By demonstrating that suspended and prospective relief are only relevant to a subset of cases, the analysis also reinforces the argument made in Part 1, that the presumption in subs 9 is unjustified. It is irrational to enact a presumption of general application when the presumed relief will not be relevant in the generality of cases.

Suspended quashing orders

A suspended quashing order postpones nullification of an unlawful act to a future date, typically to allow government time to respond to the judgment. Such relief can play an important role in certain classes of case, such as those raising constitutional matters or where invalidation would create a legal black hole. The corollary is that suspended relief will not be relevant in most cases.
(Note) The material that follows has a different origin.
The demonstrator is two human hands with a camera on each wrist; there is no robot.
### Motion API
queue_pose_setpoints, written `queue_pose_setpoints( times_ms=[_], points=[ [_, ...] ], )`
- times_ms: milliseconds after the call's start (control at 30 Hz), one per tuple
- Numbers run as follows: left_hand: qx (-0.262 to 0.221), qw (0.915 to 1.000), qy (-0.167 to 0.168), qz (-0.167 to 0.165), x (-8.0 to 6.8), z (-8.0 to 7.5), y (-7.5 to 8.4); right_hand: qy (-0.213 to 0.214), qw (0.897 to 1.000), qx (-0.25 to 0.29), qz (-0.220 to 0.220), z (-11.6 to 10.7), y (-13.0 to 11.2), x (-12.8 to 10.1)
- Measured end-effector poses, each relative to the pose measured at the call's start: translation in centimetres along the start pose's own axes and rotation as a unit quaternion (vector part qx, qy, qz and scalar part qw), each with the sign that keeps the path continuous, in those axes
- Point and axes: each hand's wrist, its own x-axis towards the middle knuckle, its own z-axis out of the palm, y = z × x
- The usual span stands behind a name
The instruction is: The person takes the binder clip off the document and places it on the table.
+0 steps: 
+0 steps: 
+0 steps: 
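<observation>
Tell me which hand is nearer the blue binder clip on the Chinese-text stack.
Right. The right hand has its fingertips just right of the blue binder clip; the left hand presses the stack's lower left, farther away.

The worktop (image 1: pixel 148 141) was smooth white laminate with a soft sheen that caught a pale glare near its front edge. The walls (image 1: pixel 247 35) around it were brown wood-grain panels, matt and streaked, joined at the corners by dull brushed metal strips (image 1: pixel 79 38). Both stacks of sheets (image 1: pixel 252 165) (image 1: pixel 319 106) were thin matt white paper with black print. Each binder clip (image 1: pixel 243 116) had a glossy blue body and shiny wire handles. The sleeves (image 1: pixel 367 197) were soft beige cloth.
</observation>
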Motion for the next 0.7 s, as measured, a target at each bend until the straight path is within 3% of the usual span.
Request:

It is notable that provision for suspended orders will make it relatively less likely a court will have recourse to prospective-only relief or refuse relief altogether, remedial responses which raise rule-of-law concerns. Factors such as prejudice to the public interest or good administration have grounded such remedial responses in the past. But in some cases it may be possible to accommodate such concerns by affording government time to react. It follows there would then be no reason not to ultimately invalidate the impugned act. Thus, suspended relief will ensure some relief, which serves to vindicate the principle of government under law, in circumstances where relief may otherwise have been refused (see Peachey [1966] QB 380, 418; IRAL [3.53]-[3.54]).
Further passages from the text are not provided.